この時期の桜村の様相は、下記のページからも伺うことができます。
終戦
- 1945年(昭和20)8月6日に広島、続いて8月9日長崎に原子爆弾が投下され、ここに至って、日本の指導者は降伏が避けられないことを知ります。
8月15日正午、昭和天皇による「終戦の詔書(しょうしょ)」がラジオ放送(玉音放送)され、桜村の人々は敗戦を知りました。
- 桜村の戦死兵の御霊は、「椿岸神社」拝殿に向かって左手の「忠魂殿」に祭祀されています。
- GHQ(連合国軍最高司令官総司令部)の占領下
- 敗戦国となった日本は、アメリカ合衆国を主とする連合国軍(GHQ)の占領下におかれました。
GHQは、軍国日本の復活を防ぐため、非軍事化・民主化政策を進めました。
当時、桜村の大半は農業従事者だったので、ここでは特に、GHQと日本政府の指導者が協力して推進した「農地改革」について少し取り上げます。
【農地改革の目的】
- 農地を所有しながら自らは耕作をしない「地主」と、土地を借りる代わりに農作物の大半を地主に収める「小作農」との格差を縮めるためでした。
- 占領軍が指令した第二次農地改革は、不在地主の土地はすべて買収、在村地主の土地も所有限度一町歩、自作地の所有は三町歩という徹底したものでした。

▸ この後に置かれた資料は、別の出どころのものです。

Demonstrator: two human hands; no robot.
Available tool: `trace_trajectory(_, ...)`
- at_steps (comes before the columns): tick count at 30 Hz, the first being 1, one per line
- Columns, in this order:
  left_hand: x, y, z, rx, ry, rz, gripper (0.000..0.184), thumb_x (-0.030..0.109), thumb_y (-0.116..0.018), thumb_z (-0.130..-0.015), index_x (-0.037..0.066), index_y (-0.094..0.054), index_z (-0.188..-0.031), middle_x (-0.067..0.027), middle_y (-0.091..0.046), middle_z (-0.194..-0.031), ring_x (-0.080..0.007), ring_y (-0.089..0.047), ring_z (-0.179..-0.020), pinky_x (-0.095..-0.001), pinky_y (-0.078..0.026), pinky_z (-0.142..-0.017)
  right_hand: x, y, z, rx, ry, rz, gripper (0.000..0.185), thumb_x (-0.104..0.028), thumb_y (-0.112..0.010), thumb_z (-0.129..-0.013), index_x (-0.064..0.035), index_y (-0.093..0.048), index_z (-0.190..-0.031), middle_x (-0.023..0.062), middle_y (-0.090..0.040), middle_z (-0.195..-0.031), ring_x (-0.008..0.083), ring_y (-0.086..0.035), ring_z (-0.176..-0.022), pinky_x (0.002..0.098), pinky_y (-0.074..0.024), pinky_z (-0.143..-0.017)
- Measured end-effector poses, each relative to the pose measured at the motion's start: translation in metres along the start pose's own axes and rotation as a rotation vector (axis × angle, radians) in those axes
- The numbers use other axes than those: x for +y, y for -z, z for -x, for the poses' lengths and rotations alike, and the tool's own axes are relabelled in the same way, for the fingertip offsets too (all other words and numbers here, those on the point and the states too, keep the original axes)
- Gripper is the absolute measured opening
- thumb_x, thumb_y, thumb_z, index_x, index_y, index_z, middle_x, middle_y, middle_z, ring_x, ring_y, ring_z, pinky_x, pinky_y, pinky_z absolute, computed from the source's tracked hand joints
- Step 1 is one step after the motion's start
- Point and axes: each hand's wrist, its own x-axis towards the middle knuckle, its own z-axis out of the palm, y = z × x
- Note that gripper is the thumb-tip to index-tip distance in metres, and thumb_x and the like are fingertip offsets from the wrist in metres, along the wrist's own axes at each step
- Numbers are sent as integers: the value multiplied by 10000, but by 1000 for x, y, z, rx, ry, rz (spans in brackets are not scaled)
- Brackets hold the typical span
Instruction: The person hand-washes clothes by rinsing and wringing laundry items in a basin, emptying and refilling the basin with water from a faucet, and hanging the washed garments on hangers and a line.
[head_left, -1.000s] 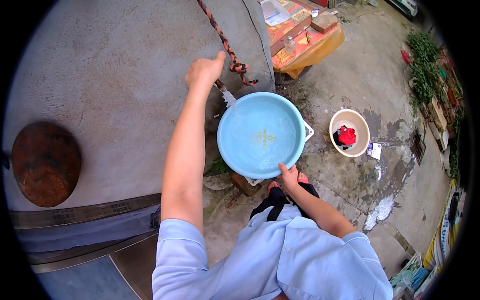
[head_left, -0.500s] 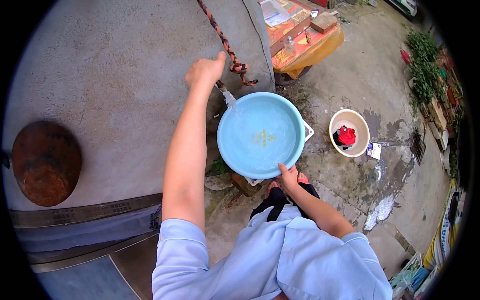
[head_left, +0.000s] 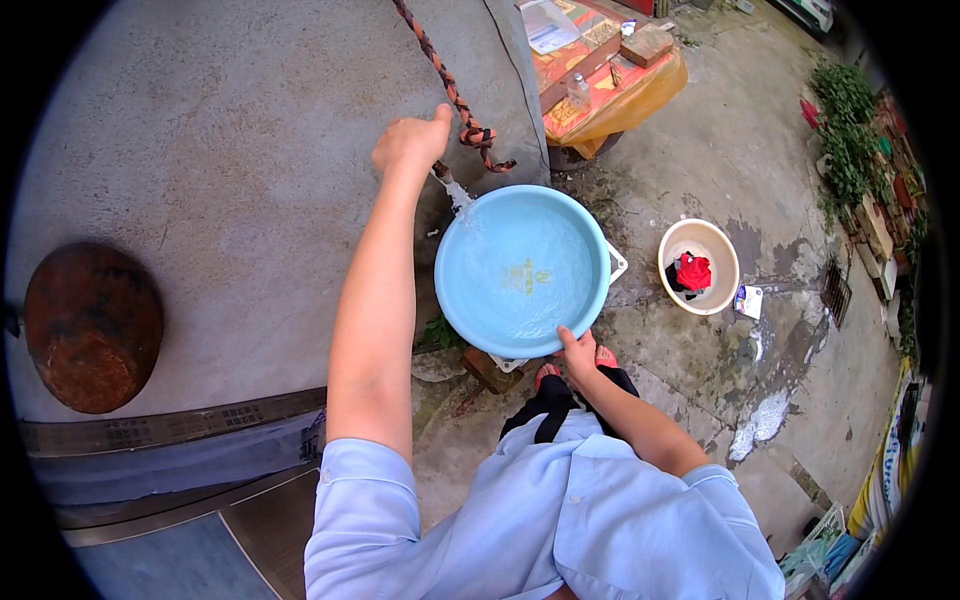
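Observation:
A light blue basin (head_left: 525,270) with clear water in it sits on a white stand (head_left: 617,263), whose corners show past its rim. Water (head_left: 459,193) runs from a dark tap spout (head_left: 440,170) over the basin's upper left edge. My left hand (head_left: 410,141) is closed at the tap, thumb pointing up and right; the tap's handle is hidden under it. At the basin's near edge, my right hand (head_left: 574,350) grips the rim, thumb on top and fingers below. A braided rope (head_left: 455,90) hangs just right of my left hand.
On the wet ground to the right stands a cream basin (head_left: 714,240) with red and dark cloth (head_left: 692,271), beside a small white packet (head_left: 749,301). A covered table (head_left: 590,110) is at the top. Far left is a rusty round object (head_left: 93,328).
The water's surface ripples differently in the blue basin. Both hands and the basin stay practically where they were.

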Motion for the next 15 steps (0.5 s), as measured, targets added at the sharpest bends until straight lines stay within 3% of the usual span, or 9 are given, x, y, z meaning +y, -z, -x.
trace_trajectory(15,3,1,7,27,-15,-12,753,624,-344,-823,-15,-617,-1112,-200,-583,-1180,-324,-535,-1142,-412,-421,-919,-3,-1,1,11,15,13,319,-184,-607,-844,-43,-505,-1111,74,-628,-969,159,-629,-775,280,-534,-578)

こうして農地改革が進められ、多くの自作農が生まれました。
- しかし、改革の目的が地主小作関係の解消にあって、経営規模の拡大ではなかったので、零細農家が大部分で、農業だけでは生計が立たず、兼業農家が増加しました。
神武景気・岩戸景気
- やがて日本は、1955年〜57年(昭和30〜32)に神武景気(じんむけいき)、1959年〜61年(昭和34〜36)の岩戸景気(いわとけいき)という二つの好況期で日本の経済成長は著しく、それが建設需要となって建設業界は躍進し、建設ラッシュともいうべき新築激増時代が到来しました。
【註】
- 神武景気・・・1955〜57年頃の好景気を指す。日本の初代天皇神武天皇の即位以来、最高の好景気という意味。
- 岩戸景気・・・1959〜61年までの好景気を指す。神武景気を上回るところから、天照大神の天岩戸以来という意味でつけられた。

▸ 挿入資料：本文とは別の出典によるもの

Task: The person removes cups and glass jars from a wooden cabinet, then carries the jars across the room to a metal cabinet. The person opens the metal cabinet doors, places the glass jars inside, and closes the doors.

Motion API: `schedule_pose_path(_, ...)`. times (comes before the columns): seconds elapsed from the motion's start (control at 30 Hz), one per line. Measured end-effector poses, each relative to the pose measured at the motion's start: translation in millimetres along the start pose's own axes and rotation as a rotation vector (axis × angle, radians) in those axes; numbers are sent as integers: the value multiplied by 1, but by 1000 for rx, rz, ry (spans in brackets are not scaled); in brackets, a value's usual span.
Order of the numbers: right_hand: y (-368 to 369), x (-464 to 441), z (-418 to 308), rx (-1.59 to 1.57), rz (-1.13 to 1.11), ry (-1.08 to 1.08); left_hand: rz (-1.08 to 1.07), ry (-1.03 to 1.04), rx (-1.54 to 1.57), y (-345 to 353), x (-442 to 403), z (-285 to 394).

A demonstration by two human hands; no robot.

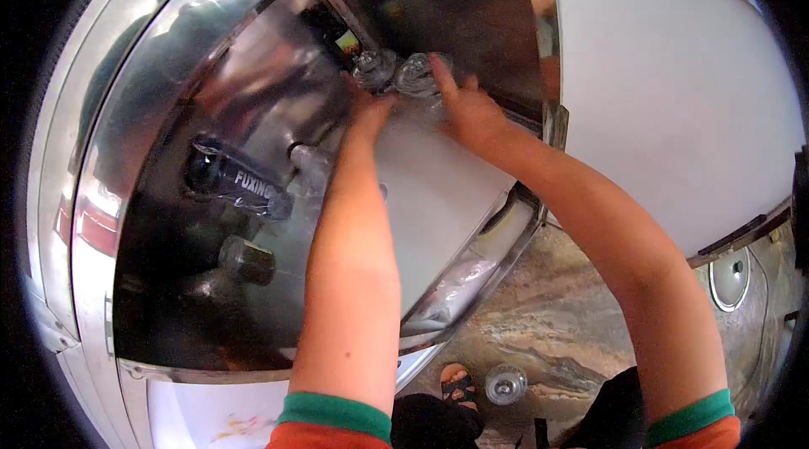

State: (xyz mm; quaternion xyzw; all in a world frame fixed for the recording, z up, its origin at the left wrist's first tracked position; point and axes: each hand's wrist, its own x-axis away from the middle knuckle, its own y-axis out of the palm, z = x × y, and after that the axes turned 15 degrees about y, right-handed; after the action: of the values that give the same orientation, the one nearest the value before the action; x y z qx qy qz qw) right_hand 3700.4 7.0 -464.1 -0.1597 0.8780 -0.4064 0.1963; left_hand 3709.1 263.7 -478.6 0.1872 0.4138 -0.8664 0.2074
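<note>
Both my arms reach into a metal cabinet. Deep inside, two clear, round, ridged glass-like pieces stand side by side: a left one (373, 68) and a right one (421, 74). My left hand (371, 108) is just below the left piece, blurred, its fingers partly hidden by the hand itself. The index finger of my right hand (474, 116) is stretched along the right piece's side, apart from the other fingers. A pale shelf surface (438, 171) lies beneath my hands.
Left of my arm are a dark wrapped package marked FUXING (240, 179), a clear bottle (312, 161) and a jar (247, 260). A white door (666, 87) stands open at right. On the floor are a round clear glass-like item (506, 384) and, farther right, an oval lid (730, 280).
</note>
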Motion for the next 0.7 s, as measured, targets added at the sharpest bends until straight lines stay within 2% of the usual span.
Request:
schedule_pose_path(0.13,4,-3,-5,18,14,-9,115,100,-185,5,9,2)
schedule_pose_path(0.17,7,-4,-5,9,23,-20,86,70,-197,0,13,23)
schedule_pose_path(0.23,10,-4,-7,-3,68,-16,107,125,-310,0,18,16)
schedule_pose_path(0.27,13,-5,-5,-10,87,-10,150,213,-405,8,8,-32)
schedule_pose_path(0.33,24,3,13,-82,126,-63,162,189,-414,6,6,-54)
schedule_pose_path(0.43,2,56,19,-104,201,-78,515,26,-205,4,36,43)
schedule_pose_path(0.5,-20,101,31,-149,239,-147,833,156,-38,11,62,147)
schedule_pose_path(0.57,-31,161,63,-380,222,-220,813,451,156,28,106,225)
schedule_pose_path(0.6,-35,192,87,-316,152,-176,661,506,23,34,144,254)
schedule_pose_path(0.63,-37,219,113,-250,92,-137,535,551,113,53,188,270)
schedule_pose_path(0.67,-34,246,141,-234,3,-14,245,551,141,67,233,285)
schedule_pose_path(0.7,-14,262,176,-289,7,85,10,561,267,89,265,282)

- 1959年(昭和34)9月26日、伊勢湾台風の襲来
台風15号(伊勢湾台風)の通過が満潮時と重なったため、伊勢湾最奥の沿岸部に高潮が押し寄せ、人的被害、家屋など被害は甚大でした。
上記1.2.の状況下、材木商を営む中村正一様の本領は遺憾なく発揮されたことと拝察します。
祈り
- 戦中戦後を仕事一筋に逞しく生きた中村正一様は、晩年、事業をご子息に譲り、その後は各地の神仏を拝観する旅に出られました。
旅の先々で幾多の神仏に祈りを捧げる日々を経て、やがて「材木商」の仕事を大過無く続けることができたのは、ひとえに神仏のご加護の賜物であったと深く会得され、溢れ出る神仏への感謝の念が、50数体の神仏の石像と宝木院七福寺の建立に繋がりました。